Hen’s eggs are known to have been popular with the Romans who usually started breakfast putting away “wholesome hen’s fruit”.
However, sentiments about eggs have continued changing ever since. They were accused of much cholesterol, or regarded as heavy food, or blamed for containing a host of micro-organisms, like salmonellas, or for being the cause of diathesis. All this is true.
But the truth is also that by not eating eggs humans lose a lot. The most important component of the yolk is lecithin, which is effective against sclerosis as it reduces cholesterol levels. However, the overeating of eggs would do harm, because cholesterol will start accumulating rapidly and lead to damaging plaque deposit.
According to internationally accepted guidelines, a healthy person can eat 4 to 5 eggs per week including eggs added in baked goods or salads. People with cardio-vascular disorders or who are diathesis-prone should eat them twice as few.
Eggs are a valuable source of amino acids and two eggs are equivalent to two glasses of milk or a medium-sized serving of meat. In terms of nutritional value and protein content, eggs exceed even fresh meat or new milk. With a high content in vitamins, amino acids and minerals needed for the proper metabolism and concentrated in the yolk, eggs are recognised as dietary products. As the yolk is rich in phosphor, eggs are particularly beneficial for mental workers.
Fresh eggs are most wholesome and we prefer them in contrast to the Chinese who favour baked eggs, or the Africans who are fond of fertile eggs.
The “age” of an egg is easy to tell. Fresh eggs are translucent against light, have no dark spots and have less than a one-centimetre wide air space at the dull end. There is a simpler and, none the less, efficient way to determine the egg’s freshness by placing it in a vessel filled with water. A fresh egg will remain on the bottom; a 3 to 5-day-old one will slightly go up with its dull end upward; and a stale egg will bob up.

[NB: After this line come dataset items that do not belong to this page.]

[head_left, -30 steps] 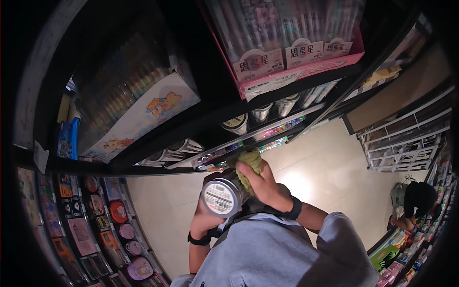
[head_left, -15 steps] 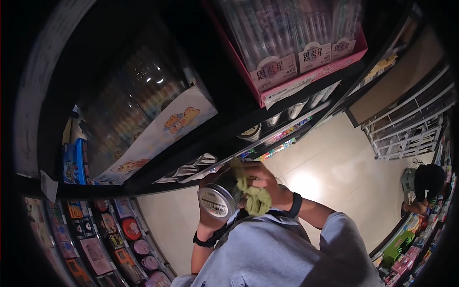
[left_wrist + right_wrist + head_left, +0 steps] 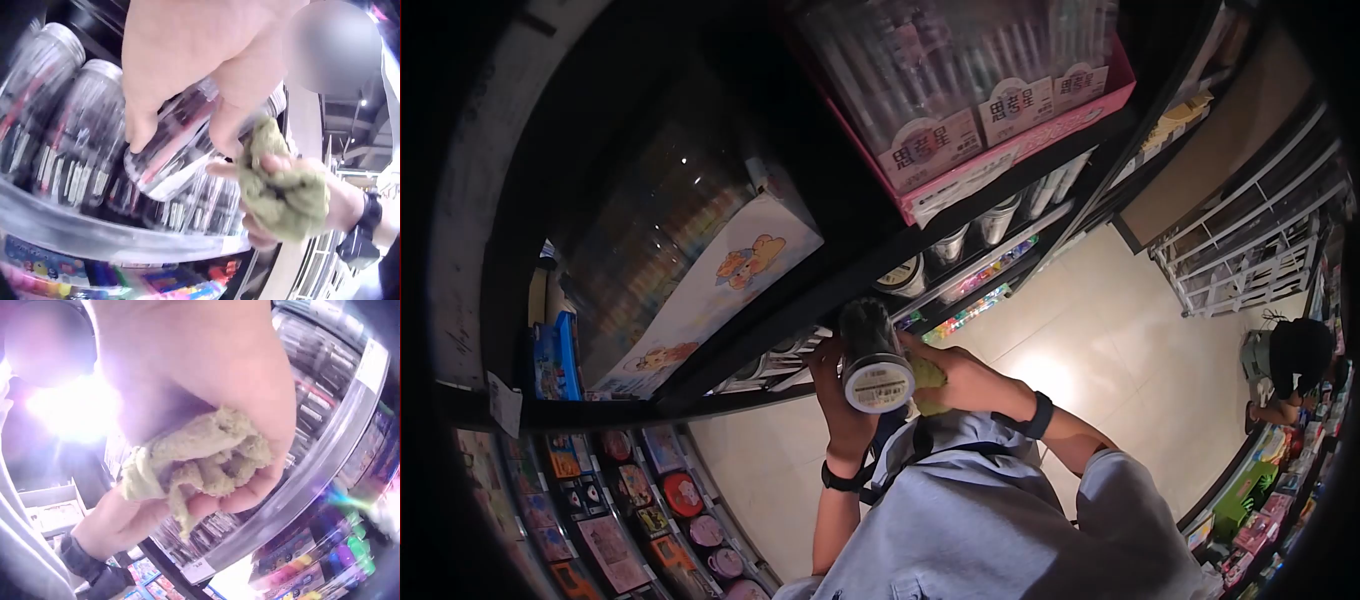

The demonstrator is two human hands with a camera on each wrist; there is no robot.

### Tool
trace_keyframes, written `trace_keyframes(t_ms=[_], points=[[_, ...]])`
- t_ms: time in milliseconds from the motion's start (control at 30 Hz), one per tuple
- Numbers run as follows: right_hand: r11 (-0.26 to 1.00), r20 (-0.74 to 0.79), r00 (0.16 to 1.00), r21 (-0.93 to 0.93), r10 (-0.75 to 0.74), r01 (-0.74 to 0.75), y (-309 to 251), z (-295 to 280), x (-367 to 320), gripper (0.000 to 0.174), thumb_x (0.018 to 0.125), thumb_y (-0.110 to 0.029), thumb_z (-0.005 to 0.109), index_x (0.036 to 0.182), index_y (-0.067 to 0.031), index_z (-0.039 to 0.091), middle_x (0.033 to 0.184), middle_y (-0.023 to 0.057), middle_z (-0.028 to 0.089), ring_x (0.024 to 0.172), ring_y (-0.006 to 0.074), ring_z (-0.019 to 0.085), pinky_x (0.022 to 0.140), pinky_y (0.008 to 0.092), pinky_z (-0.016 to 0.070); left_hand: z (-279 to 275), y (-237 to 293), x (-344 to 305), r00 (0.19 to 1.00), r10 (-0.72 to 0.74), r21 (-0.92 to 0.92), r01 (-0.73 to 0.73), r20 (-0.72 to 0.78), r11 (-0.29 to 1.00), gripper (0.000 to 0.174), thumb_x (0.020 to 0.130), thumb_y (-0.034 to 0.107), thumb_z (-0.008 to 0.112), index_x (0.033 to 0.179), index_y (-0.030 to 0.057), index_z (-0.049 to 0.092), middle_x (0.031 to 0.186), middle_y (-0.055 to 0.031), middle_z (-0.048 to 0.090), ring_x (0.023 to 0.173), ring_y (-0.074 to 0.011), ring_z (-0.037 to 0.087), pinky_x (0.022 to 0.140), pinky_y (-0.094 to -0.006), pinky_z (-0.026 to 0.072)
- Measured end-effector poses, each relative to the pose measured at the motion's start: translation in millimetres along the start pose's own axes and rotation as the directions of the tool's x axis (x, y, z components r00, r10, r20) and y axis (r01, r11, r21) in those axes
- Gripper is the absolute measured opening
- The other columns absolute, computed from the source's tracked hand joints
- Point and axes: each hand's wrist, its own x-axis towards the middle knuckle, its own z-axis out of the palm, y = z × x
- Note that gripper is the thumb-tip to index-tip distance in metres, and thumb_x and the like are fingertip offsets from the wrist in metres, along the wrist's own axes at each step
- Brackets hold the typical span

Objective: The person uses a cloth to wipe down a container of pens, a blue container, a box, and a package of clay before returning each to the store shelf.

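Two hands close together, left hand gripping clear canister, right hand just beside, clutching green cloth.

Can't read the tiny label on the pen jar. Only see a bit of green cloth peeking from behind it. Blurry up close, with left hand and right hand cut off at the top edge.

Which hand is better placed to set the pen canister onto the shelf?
Left, probably. The left hand already grips the pen canister, close to the shelved canisters. The right hand is occupied holding a bunched green cloth.
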Motion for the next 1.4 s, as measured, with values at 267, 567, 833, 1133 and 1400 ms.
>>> trace_keyframes(t_ms=[267,567,833,1133,1400], points=[[0.999,0.054,0.997,0.016,0.051,-0.052,19,0,6,0.082,0.081,-0.019,0.068,0.15,-0.0081,0.026,0.102,0.024,0.066,0.092,0.0377,0.065,0.08,0.0391,0.0499,33,-26,-15,0.96,-0.266,-0.266,0.234,-0.092,0.935,0.066,0.079,-0.003,0.07,0.135,0.0,0.035,0.126,-0.013,0.046,0.117,-0.0227,0.05,0.096,-0.0331,0.0443],[0.989,0.101,0.99,0.092,0.103,-0.112,36,9,8,0.083,0.086,-0.024,0.067,0.152,-0.0081,0.02,0.114,0.0227,0.063,0.105,0.0331,0.063,0.09,0.0361,0.0472,40,-20,-16,0.944,-0.31,-0.281,0.27,-0.11,0.921,0.074,0.074,-0.017,0.065,0.136,0.0029,0.029,0.131,-0.0129,0.039,0.123,-0.024,0.046,0.099,-0.0352,0.0464],[0.971,0.114,0.984,0.185,0.134,-0.153,30,13,14,0.085,0.087,-0.028,0.067,0.153,-0.008,0.017,0.12,0.0231,0.061,0.109,0.0314,0.062,0.092,0.0343,0.0457,38,-25,-17,0.925,-0.377,-0.549,0.297,-0.037,0.781,0.077,0.075,-0.02,0.06,0.138,0.0043,0.023,0.134,-0.0127,0.035,0.131,-0.0252,0.037,0.11,-0.0384,0.0329],[0.964,0.095,0.982,0.194,0.165,-0.181,42,25,17,0.089,0.087,-0.034,0.069,0.153,-0.0057,0.015,0.13,0.0232,0.056,0.116,0.0319,0.058,0.096,0.0324,0.0438,38,-26,-17,0.947,-0.318,-0.364,0.277,-0.055,0.889,0.073,0.076,-0.016,0.06,0.137,0.0041,0.024,0.133,-0.0117,0.036,0.126,-0.0233,0.039,0.108,-0.0361,0.032],[0.958,0.153,0.981,0.244,0.118,-0.153,26,11,30,0.09,0.089,-0.035,0.067,0.154,-0.0096,0.01,0.127,0.0242,0.056,0.114,0.0323,0.059,0.096,0.0331,0.0437,48,-23,-11,0.875,-0.458,-0.549,0.308,-0.157,0.777,0.067,0.085,-0.01,0.049,0.143,0.0051,0.019,0.139,-0.0152,0.035,0.128,-0.0239,0.039,0.106,-0.0361,0.0336]])
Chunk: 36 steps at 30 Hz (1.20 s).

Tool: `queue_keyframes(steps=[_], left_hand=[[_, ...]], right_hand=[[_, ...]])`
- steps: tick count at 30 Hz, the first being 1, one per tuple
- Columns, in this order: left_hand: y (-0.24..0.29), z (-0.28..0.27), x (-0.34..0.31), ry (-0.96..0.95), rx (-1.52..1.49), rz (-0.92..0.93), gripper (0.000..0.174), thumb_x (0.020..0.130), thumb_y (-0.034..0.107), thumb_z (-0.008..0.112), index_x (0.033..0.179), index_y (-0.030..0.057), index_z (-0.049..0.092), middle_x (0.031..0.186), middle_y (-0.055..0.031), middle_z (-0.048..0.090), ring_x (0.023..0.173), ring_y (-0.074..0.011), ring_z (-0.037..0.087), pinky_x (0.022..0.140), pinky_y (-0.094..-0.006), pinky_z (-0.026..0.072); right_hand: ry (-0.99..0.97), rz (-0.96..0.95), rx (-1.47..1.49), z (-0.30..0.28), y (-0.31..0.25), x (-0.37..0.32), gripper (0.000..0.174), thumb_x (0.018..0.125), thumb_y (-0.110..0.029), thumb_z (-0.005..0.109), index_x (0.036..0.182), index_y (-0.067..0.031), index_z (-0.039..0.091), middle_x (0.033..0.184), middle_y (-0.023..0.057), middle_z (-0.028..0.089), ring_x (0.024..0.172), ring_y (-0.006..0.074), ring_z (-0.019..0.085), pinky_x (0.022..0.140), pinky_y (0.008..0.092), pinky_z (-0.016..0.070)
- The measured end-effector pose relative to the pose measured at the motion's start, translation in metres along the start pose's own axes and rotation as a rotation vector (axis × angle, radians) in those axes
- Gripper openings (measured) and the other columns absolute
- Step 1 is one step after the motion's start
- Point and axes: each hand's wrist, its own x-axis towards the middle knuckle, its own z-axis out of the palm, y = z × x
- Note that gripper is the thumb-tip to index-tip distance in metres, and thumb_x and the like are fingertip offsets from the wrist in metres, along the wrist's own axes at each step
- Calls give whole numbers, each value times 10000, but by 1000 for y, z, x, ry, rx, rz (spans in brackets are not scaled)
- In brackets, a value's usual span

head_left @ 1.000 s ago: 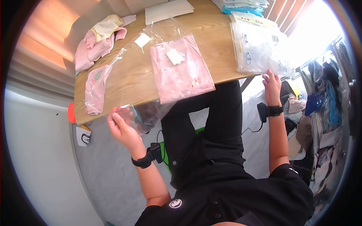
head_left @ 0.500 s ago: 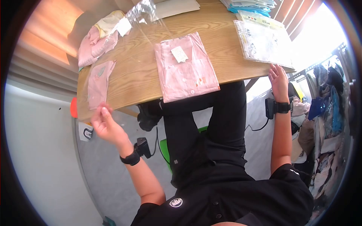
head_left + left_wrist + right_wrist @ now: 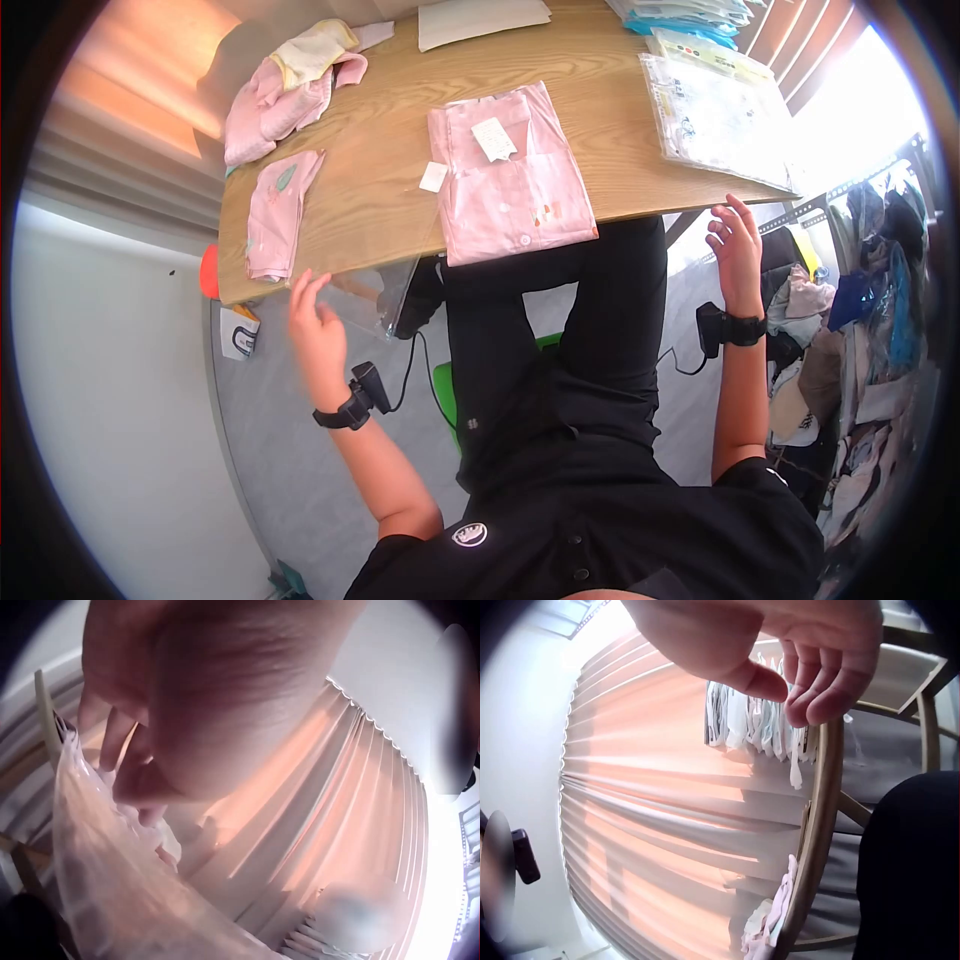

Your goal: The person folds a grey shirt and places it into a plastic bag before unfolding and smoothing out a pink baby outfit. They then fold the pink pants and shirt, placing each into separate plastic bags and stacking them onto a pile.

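Note:
My left hand (image 3: pixel 318 335), fingers fairly straight, is at the front left table edge. Beside its fingertips a clear plastic bag (image 3: pixel 385 300) drapes over the edge; in the left wrist view the plastic sheet (image 3: pixel 135 870) runs right under the fingers. A white tag (image 3: pixel 433 177) lies on the table by a folded pink garment (image 3: pixel 500 215) with buttons and a paper tag (image 3: pixel 493 139). A smaller folded pink piece (image 3: pixel 275 225) lies at the left. My right hand (image 3: pixel 735 250) hangs with loosely bent fingers by the front right edge, holding nothing.
Crumpled pink and cream clothes (image 3: pixel 290 90) sit at the back left of the wooden table (image 3: pixel 390 120). Printed clear bags (image 3: pixel 720 115) lie at the right, a white sheet (image 3: pixel 485 22) at the back. A rack of bagged clothes (image 3: pixel 870 290) stands at the right.
The left hand pulled the plastic bag up and left, then came back right and straightened its fingers. The bag and its white tag came down beside the pink garment. The right hand stayed near the right edge.

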Motion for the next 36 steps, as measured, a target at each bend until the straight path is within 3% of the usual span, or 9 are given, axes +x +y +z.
queue_keyframes(steps=[7,11,13,16,19,25,28,31,36], left_hand=[[66,29,19,-219,-44,211,435,882,149,650,1290,42,542,1404,-216,485,1308,-387,455,1088,-434,374],[81,56,97,-441,-178,417,541,886,251,675,1345,28,498,1420,-239,463,1325,-374,445,1100,-438,364],[86,78,143,-579,-224,335,644,892,368,663,1399,24,465,1466,-252,419,1373,-400,389,1122,-436,343],[89,111,165,-565,188,234,713,912,450,631,1463,55,412,1524,-264,337,1420,-379,334,1143,-415,309],[103,110,151,-601,343,232,773,880,557,599,1495,137,392,1541,-239,329,1453,-427,243,1156,-513,271],[69,108,151,-568,56,402,530,876,329,635,1369,145,570,1515,-241,373,1415,-406,333,1130,-544,298],[67,92,150,-659,-85,507,468,824,71,624,1292,71,623,1450,-255,454,1287,-378,505,1095,-416,369],[80,81,143,-625,-103,544,346,772,10,615,1111,32,680,1275,-217,606,1096,-372,618,987,-413,450],[88,87,117,-360,-62,606,91,780,32,635,846,-20,601,938,-182,653,911,-382,625,787,-440,483]], right_hand=[[-333,-48,-198,52,-11,-12,230,944,-86,594,1168,-38,572,1004,55,646,862,105,613,730,236,496],[-670,-191,-483,116,-32,18,257,908,-89,649,1143,-1,591,1017,76,662,943,133,640,799,266,517],[-849,-356,-640,157,-37,45,309,904,-116,660,1177,13,595,1064,97,675,1013,177,649,876,296,520],[-1018,-439,-857,217,-35,87,403,904,-118,661,1276,-16,548,1218,112,616,1185,187,573,981,330,474],[-1051,-586,-1074,252,-11,133,549,866,-215,706,1347,-42,505,1313,159,560,1257,241,519,1024,363,446],[-1088,-519,-1399,282,4,160,736,775,-334,774,1378,-47,464,1374,183,503,1226,310,516,1023,381,438],[-1122,-451,-1475,282,-5,160,697,770,-334,779,1333,-35,496,1343,182,525,1203,301,529,999,378,449],[-1127,-393,-1464,271,-8,162,684,758,-349,789,1294,-21,518,1270,176,574,1148,297,563,961,377,463],[-1034,-285,-1504,247,-19,148,665,754,-365,783,1249,6,540,1121,174,645,996,287,620,866,360,488]])
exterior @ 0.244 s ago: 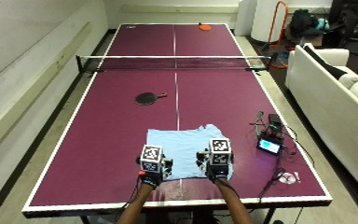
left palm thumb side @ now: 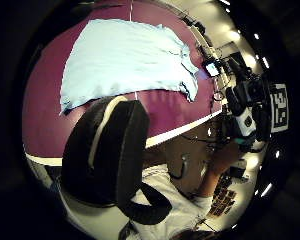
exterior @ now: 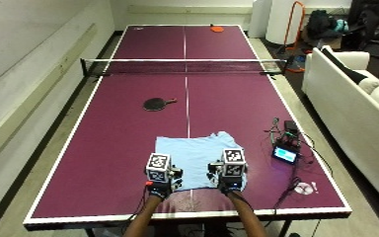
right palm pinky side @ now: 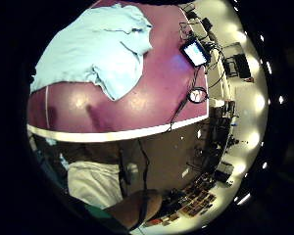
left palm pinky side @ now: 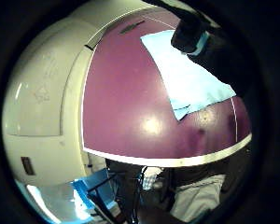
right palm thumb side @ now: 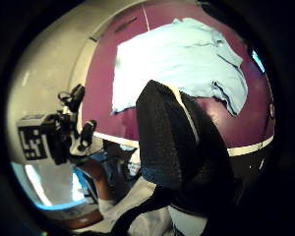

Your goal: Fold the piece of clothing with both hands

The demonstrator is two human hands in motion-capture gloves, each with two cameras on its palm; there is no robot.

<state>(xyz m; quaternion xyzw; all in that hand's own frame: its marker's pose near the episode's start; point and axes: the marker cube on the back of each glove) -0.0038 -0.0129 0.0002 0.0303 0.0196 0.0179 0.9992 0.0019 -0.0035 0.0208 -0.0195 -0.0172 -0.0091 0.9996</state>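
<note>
1. The light blue piece of clothing [exterior: 196, 160] lies spread nearly flat on the purple worktop [exterior: 117, 148], close to the near edge and astride the white centre line. We judge it light, thin and limp: it will sag and crease as soon as it is lifted, and it should slide easily on the smooth surface.

2. Its far right part is rumpled into a small bunch, while its near hem and left edge lie straighter. We judge the two near corners the best places to pinch, one per hand, so the cloth can be carried away from us and laid over itself.

3. Our left hand [exterior: 161, 178] is over the near left corner and our right hand [exterior: 230, 177] over the near right corner. In the palm views the cloth lies out ahead of each palm with bare worktop between, so we judge that neither grip has hold of it.

4. The thumb [left palm thumb side: 107, 155] seen from the left palm and the thumb [right palm thumb side: 172, 137] seen from the right palm stand out with nothing pinched, so each grip appears apart; we cannot see the other fingers.

5. Further out lie a dark paddle [exterior: 155, 103], the net [exterior: 186, 65], and a small screen with cables [exterior: 286, 154] to the right.
</note>
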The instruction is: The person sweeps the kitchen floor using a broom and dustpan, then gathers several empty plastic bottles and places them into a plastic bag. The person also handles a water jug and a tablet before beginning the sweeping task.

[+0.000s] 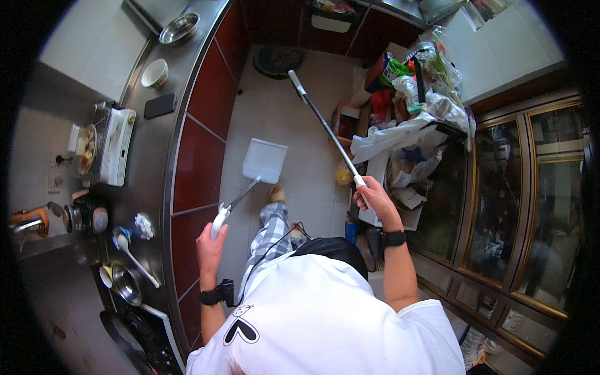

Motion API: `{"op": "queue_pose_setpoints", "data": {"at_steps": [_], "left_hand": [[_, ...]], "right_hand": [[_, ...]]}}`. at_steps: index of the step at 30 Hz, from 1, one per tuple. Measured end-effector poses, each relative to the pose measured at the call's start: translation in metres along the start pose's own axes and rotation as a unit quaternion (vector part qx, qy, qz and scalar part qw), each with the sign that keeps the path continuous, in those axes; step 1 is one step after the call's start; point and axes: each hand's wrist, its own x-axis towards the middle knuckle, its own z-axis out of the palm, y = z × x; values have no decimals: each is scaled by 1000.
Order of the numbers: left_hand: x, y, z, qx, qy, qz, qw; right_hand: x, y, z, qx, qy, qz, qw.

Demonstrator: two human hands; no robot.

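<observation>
My left hand (212, 246) is closed around the white grip of a long-handled dustpan (265, 160). Its white pan is low over the pale tiled floor (300, 140), ahead of my feet; whether it touches is hard to tell. In my right hand (375, 199) is the white grip of a long metal pole (330, 133), probably a broom or similar cleaning tool. The pole slants forward and left to a pale end piece. That end overlaps the rim of a dark rounded object (277, 61) on the floor; I cannot tell whether the two are joined.
A steel counter (154, 140) along the left carries a white bowl (154, 73), a metal basin (179, 29), a black phone-like slab (160, 106) and a ladle (127, 281). Plastic bags (417, 93) and boxes crowd the right, beside a glass-doored cabinet (497, 197).
</observation>
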Motion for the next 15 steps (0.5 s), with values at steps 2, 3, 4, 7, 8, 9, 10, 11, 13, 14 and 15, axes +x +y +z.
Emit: {"op": "queue_pose_setpoints", "data": {"at_steps": [2, 3, 4, 7, 8, 9, 10, 11, 13, 14, 15], "left_hand": [[33, 16, 10, -11, 3, 5, 1000], [52, 24, 16, -14, 4, -1, 1000], [69, 31, 23, -21, 13, 12, 1000], [128, 54, 45, -15, 0, 25, 1000], [148, 64, 54, -32, 6, 39, 999], [166, 74, 62, -31, 4, 36, 999], [185, 85, 68, -30, -1, 32, 999], [202, 94, 73, -29, -4, 27, 999], [240, 113, 80, 12, -19, 34, 999], [254, 121, 83, 31, -28, 32, 999], [266, 129, 86, 52, -40, 27, 998]], "right_hand": [[44, -14, -8, -50, 19, 36, 998], [67, -22, -13, -19, 38, 50, 998], [90, -30, -19, -57, 42, 31, 997], [150, -45, -38, -81, 70, 29, 994], [170, -50, -48, -66, 66, 21, 995], [192, -54, -56, -88, 90, 30, 992], [215, -56, -62, -99, 105, 35, 989], [239, -58, -71, -111, 123, 48, 985], [298, -63, -89, -129, 138, 77, 979], [327, -62, -97, -148, 145, 68, 976], [354, -60, -106, -154, 157, 75, 973]]}}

An unpleasant and penetrating odour of the egg otherwise looking fresh more often than not is caused by low quality chickenfeed. Such an egg cannot cause food poisoning, but its disagreeable smell may persist even after it has been heat-treated or in the served dish.
Raw egg is a hazard to health even if a hen known to you laid it. First, it takes a very long time for the stomach to digest raw egg white. Secondly, it is not known what feed the hen walking by itself ate, but it is well known that micro-organisms can easily penetrate through the shell to the egg white and may cause a disease. Raw yolk is not that dangerous.
Hard-boiled eggs show the reverse picture with boiled albumen digested easily, while the yolk tends to lose some of its qualities and it takes about three hours to be digested. So soft-boiled eggs are the golden mean.
Eggs are most wholesome when they are coddled, i.e. when its white turns harder, but not too much, and the yolk maintains its liquidness. That may be achieved by boiling them slightly. The water should be salted to keep the shell intact. The egg may be put in the boiling water off the stove for 10 minutes, then the water is replaced by a new portion of boiling water, in which the egg is kept for a couple of minutes more. In this way, the yolk stays liquid, and the white thickens to a tender mass.